If there’s one thing that all Okanagan residents have in common, it’s their dread of travelling through the Central Okanagan and over the Bennett bridge.

Just this week, a moderator for the Lakeview Heights Neighbourhood group sought support for a petition campaign pushing for improvements to the whole infrastructure surrounding the bridge.

She got lots of support but the reality is, the numbers just don’t back the perception that bridge traffic is the worst it has ever been.

Traffic across Okanagan Lake levelled off in 2017 and dropped slightly by 2019 – before anyone had ever heard of COVID.

“We did a study looking at 2013 to 2018 and households on the Westside just made fewer trips per household,” Maria VanZerr, the City of Kelowna’s strategic transportation planning manager, who was involved in the recently-adopted and first-ever Regional Transportation Plan, told iNFOnews.ca.

"That can be due to all kinds of things, like aging demographics that makes fewer tips during the morning and afternoon rush. It could be things like e-commerce. Transportation is very dynamic and lots of things influence it.”

READ MORE: Transit, not a second crossing, is the solution for Central Okanagan's bridge, highways: planners

An ageing demographic may be a factor.

The 2021 census pegged the average age of West Kelowna residents at 43.3 years, up from 43.1 years in 2016.

Another factor may by a dramatic growth in West Kelowna businesses.

The number of business licences issued by the City of West Kelowna fluctuates by 100 to 200 a year, but in 2018 the city issued 2,178 permits, a huge jump from the 1,554 the year before.

That doesn’t include the shopping malls on Westbank First Nation lands.

That also doesn’t account for the fact that big chains like Walmart, Canadian Tire, Home Depot and London Drugs all opened much earlier, from 2006 to 2008.

This was the Kelowna end of the bridge at 2:15 p.m. Friday, Sept. 2, 2022.
This was the Kelowna end of the bridge at 2:15 p.m. Friday, Sept. 2, 2022.
Image Credit: Submitted/DriveBC

More likely, what really happened is that many West Kelowna residents got so fed up with the congestion along Highway 97 and the bridge that they just gave up driving to Kelowna. Or, at least, they cut back dramatically on the number of trips they made along that route.

“We used to go all the time,” former West Kelowna mayor and soon-to-be former city councillor Doug Findlater told iNFOnews.ca. “Now, many of us stay on the Westside or go to Penticton for some services or for some shopping.”

A Penticton city planner recently told iNFOnews.ca that quite a number of West Kelowna residents drive to Penticton Airport when they want to fly out of the Valley in order to avoid the gridlock and dozens of traffic lights on the way to Kelowna International Airport.

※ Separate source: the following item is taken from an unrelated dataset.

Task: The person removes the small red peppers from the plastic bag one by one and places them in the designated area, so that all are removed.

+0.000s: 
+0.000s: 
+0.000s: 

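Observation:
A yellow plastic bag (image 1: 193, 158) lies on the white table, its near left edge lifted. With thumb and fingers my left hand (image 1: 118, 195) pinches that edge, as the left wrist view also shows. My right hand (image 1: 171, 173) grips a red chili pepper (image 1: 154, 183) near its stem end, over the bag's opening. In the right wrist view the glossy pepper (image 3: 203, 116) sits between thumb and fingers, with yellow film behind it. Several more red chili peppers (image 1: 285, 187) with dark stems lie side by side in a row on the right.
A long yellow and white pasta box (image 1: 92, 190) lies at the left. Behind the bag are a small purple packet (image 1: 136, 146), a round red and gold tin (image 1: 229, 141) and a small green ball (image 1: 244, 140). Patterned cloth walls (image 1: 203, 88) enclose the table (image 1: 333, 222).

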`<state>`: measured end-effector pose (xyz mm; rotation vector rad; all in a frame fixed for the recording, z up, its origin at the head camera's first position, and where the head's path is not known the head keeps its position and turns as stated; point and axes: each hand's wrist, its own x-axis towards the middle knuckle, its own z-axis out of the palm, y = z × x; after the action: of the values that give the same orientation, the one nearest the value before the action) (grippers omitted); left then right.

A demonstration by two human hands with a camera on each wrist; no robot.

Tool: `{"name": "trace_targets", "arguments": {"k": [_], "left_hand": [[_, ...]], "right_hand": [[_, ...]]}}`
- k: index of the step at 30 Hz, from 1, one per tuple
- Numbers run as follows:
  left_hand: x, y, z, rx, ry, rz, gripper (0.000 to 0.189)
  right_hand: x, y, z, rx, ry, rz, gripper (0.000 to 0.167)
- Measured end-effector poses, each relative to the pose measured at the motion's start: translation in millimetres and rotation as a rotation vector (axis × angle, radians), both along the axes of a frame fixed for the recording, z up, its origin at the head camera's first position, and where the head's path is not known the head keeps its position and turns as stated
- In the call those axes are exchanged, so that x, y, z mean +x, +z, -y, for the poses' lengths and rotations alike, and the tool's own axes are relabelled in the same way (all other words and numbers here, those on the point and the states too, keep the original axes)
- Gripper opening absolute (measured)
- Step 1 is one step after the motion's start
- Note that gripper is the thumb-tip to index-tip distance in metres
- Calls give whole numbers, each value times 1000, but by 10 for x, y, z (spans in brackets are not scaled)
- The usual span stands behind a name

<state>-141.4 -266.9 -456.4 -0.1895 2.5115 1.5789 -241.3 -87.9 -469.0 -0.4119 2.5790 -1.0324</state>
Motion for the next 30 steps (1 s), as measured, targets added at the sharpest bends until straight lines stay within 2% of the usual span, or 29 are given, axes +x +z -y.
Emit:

When forced to go to Kelowna, usually for things like medical appointments, Findlater and his wife now “bundle” their trips so they run a number of errands when they’re on the east side of the lake.

The Bennet bridge opened in 2008 with a capacity of 80,000 vehicles a day.

READ MORE: If you think Bennett Bridge is crowded now, just wait until it actually fills up

The average daily traffic over the bridge in 2009 was 49,558. The Central Okanagan population at that time was about 180,000.

Over the next four years, volumes didn’t change much, only growing by about 1,000 per day by 2013, despite steady population growth.

Then traffic volume rates started picking up by 3-5% a year over the next four years before flattening out, starting in 2017.

The peak year for traffic volume was 2018, which averaged 59,218 trips per day. That was only up seven trips per day from the year before. In 2019 – the last full pre-COVID year – volumes actually dropped slightly, by an average of 21 trips a day.

Of course, COVID caused a dramatic drop in traffic everywhere but it is quickly rebounding.

The latest data on the Ministry of Transportation and Infrastructure webpage only goes to June.

The bridge averaged 64,480 trips per day in June of this year, compared to the 65,764 in the peak year of 2018, a difference of 1,284 trips per day.

These numbers are considerably higher than the numbers cited for early years because those are averaged over an entire year. Volumes drop down in winter and spike in summer.

The population of the Central Okanagan, as of the 2021 census, was more than 206,000 residents, a growth of 26,000 since 2008.

Over that same time period, average daily traffic on the bridge grew by 7,800.

If the Central Okanagan continues to grow at the 14% rate in the last census period and the bridge traffic grows at the rate it did during its lifetime, it could easily surpass its 80,000 trips per day capacity by the time the 2031 census results are tabulated.

That's just looking at June. Peak summer travel days are already above 75,000.

Just because Westsiders have helped to keep the bridge from ever going over capacity by avoiding travel over the past few years, the population continues to grow and the Westside is not immune from the need to cross over.

“It’s a regional economy,” Findlater, who has long been an advocate for a second crossing of Okanagan Lake, said. “We’re served by Kelowna General Hospital, Okanagan College and UBCO as big institutions so people will keep coming from West Kelowna to Kelowna. There are some things that need to be done.”